- [Task directions] Within the data below, copy each line where the string "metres" is found.

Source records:
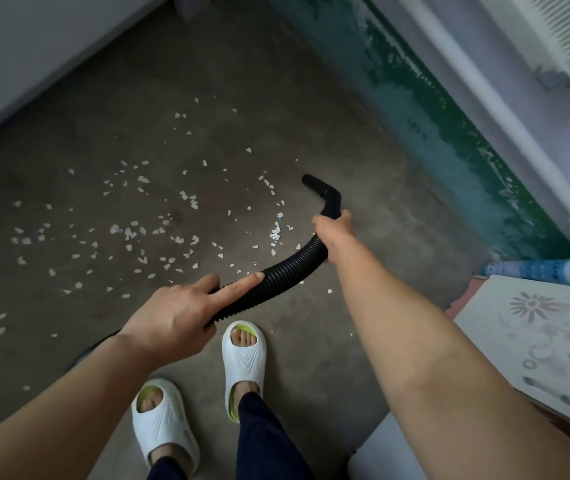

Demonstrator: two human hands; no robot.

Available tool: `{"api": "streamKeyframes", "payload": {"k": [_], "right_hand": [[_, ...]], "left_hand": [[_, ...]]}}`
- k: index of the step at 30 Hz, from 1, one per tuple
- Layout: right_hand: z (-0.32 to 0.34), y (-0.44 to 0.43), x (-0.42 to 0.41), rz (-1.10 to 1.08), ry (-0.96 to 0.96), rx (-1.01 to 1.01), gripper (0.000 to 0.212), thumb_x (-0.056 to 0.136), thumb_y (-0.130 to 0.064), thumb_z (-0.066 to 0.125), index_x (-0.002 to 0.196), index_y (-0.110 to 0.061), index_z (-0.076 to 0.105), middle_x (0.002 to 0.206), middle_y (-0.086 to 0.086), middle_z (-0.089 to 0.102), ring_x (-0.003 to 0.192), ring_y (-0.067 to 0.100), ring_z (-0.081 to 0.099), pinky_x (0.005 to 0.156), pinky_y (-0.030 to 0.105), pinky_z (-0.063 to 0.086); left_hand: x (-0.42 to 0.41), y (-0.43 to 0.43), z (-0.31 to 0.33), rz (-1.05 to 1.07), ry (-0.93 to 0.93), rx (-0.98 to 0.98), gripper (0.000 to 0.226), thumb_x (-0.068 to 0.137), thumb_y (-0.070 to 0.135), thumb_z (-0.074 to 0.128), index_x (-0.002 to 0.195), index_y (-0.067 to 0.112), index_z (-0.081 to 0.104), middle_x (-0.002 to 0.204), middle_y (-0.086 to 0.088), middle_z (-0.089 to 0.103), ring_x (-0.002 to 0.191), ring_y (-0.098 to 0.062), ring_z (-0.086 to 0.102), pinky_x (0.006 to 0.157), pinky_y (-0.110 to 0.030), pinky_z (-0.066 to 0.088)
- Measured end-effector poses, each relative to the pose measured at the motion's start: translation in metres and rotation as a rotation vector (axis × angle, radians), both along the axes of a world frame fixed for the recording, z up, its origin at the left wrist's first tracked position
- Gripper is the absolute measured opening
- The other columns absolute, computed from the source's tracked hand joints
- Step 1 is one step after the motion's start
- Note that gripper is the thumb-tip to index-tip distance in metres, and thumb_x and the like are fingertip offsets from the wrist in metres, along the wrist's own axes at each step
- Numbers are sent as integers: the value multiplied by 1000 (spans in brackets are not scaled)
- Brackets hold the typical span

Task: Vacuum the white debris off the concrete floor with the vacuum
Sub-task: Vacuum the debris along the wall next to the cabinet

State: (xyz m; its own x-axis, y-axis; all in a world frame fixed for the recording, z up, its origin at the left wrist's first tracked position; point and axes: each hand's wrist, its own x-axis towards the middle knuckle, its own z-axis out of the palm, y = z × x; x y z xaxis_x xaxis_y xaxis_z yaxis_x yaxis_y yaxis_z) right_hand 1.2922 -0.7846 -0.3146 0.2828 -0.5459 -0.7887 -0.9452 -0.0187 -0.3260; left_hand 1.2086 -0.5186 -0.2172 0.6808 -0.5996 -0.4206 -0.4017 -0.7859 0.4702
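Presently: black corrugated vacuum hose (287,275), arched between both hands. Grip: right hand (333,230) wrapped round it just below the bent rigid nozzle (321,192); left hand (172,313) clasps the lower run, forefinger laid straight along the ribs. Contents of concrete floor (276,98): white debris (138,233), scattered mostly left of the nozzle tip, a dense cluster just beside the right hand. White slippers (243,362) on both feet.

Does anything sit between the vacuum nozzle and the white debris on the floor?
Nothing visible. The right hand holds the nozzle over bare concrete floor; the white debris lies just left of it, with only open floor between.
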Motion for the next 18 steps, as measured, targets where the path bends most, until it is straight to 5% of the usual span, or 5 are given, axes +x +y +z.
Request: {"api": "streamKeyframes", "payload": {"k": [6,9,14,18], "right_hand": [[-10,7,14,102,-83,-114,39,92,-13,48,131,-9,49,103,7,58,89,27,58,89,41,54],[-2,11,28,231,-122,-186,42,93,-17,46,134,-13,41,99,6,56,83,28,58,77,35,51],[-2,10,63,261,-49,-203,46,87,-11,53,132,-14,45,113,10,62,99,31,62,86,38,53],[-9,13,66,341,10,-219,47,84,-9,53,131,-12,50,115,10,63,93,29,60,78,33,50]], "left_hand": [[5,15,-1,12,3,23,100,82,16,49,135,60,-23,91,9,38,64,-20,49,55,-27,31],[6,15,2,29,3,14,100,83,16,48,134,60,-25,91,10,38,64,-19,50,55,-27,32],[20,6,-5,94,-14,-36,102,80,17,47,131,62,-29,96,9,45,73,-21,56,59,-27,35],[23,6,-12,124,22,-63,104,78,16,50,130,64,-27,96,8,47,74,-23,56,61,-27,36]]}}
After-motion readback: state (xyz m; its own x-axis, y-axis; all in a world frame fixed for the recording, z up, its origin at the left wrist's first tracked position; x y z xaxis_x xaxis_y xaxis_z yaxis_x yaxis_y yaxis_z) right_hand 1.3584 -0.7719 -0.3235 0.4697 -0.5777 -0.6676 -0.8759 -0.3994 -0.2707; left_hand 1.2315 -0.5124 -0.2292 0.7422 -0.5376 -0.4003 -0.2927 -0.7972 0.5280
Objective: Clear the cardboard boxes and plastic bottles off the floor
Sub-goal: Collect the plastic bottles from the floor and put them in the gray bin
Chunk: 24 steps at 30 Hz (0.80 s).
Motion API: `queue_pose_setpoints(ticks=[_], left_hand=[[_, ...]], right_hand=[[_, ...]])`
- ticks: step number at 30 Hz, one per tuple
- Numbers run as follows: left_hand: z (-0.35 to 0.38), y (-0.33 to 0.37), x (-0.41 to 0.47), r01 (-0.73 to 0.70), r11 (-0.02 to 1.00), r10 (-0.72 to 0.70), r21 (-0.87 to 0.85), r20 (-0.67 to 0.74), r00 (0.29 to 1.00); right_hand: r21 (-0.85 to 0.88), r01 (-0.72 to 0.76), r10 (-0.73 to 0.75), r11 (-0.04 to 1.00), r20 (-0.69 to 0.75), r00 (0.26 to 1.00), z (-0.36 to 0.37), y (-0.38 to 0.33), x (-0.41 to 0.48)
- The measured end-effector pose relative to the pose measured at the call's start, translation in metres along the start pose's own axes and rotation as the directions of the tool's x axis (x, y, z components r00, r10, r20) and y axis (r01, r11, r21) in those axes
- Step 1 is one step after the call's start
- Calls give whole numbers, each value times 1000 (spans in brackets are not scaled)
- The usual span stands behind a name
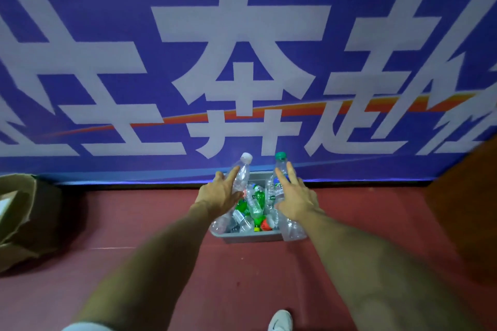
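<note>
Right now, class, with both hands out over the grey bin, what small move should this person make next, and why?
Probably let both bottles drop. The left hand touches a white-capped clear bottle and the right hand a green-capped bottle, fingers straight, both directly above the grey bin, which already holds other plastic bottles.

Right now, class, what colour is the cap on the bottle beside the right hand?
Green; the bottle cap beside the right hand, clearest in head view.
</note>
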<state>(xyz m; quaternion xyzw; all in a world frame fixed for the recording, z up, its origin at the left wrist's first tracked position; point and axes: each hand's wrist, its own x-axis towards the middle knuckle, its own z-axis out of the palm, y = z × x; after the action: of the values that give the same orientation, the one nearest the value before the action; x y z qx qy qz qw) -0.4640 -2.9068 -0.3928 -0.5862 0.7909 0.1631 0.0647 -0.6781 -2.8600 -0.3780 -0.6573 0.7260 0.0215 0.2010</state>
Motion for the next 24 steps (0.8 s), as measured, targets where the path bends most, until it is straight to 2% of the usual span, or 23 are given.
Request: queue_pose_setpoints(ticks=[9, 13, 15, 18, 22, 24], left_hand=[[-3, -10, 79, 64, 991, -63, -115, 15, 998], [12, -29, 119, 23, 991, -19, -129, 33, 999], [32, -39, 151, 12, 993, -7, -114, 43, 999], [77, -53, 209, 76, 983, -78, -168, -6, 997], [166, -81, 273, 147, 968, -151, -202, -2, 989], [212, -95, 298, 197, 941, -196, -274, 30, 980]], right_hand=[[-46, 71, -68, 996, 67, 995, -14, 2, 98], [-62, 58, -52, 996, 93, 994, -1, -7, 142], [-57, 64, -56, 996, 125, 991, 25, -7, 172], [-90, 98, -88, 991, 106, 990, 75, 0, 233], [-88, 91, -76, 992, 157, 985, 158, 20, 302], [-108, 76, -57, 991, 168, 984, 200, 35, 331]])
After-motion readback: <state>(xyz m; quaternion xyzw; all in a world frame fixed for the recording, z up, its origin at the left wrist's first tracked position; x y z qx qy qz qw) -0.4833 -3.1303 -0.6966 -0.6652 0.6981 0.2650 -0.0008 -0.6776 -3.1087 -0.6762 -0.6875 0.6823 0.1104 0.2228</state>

- [Task result]
- Measured end-effector poses, each relative to the pose measured at the motion's start: translation in metres and rotation as a rotation vector (axis × angle, radians), both along the axes of a world frame fixed for the recording, z up, its origin at the left wrist's first tracked position
- Note that gripper is the thumb-tip to index-tip distance in metres, and thumb_x and the like are fingertip offsets from the wrist in metres, along the wrist's own axes at each step
- The measured end-effector pose relative to the pose measured at the call's start, translation in metres along the start pose's own axes and rotation as the directions of the tool's x axis (x, y, z components r00, r10, r20) and y axis (r01, r11, r21) in those axes

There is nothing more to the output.